- Born: February 3, 1960 Emerson, New Jersey, U.S.
- Died: December 25, 2010 (aged 50) Waikoloa Village, Hawaii, U.S.
- Resting place: Hillside Memorial Park Cemetery
- Occupations: Television producer and writer
- Years active: 1996–2010

= Aron Abrams =

American television producer and writer

Aron Abrams (February 3, 1960 – December 25, 2010) was an American television producer and writer, whose works ranged from Everybody Hates Chris to Grounded for Life. Born in Emerson, New Jersey, Abrams landed several projects with famed producer Dino De Laurentiis before establishing himself as a comedy writer.

==Career==
Abrams began his career in the 1990s, writing and producing episodes for shows like the short-lived Fired Up and Maggie.

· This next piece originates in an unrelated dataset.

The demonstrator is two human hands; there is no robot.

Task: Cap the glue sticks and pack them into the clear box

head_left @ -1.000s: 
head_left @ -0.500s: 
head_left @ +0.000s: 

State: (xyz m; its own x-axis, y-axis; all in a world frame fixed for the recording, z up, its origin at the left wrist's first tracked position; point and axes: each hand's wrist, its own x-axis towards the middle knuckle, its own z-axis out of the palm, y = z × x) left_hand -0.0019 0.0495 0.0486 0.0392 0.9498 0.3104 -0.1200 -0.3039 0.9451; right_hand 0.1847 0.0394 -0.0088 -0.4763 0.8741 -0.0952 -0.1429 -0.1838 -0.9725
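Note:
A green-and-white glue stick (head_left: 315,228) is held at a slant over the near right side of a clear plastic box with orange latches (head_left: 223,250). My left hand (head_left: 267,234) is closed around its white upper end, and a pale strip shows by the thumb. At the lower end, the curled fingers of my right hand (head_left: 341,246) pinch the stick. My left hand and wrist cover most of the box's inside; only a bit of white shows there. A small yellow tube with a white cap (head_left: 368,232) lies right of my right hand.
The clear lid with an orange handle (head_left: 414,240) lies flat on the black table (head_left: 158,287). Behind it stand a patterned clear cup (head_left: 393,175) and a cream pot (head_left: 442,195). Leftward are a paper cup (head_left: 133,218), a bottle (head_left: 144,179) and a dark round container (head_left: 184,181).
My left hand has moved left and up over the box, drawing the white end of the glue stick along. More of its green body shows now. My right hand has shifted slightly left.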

Abrams then began to write for popular shows 3rd Rock from the Sun, Grounded for Life, King of the Hill (which he also served as a consulting producer) as well as Glenn Martin, DDS and Everybody Hates Chris. Nearly all of the aforementioned work was with fellow producer and writer Gregory Thompson.

==Death==
On Christmas morning, 2010, Abrams was found dead in his luxury hotel suite by staff. Foul play was not suspected. Abrams is survived by his wife Lynn, his daughter Claire, her sister, nieces and two brothers, Michael, and Ian (also a writer).

His final television job was as a consulting producer on the Fox comedy Bob's Burgers. The episode 'Crawl Space' was dedicated to his memory.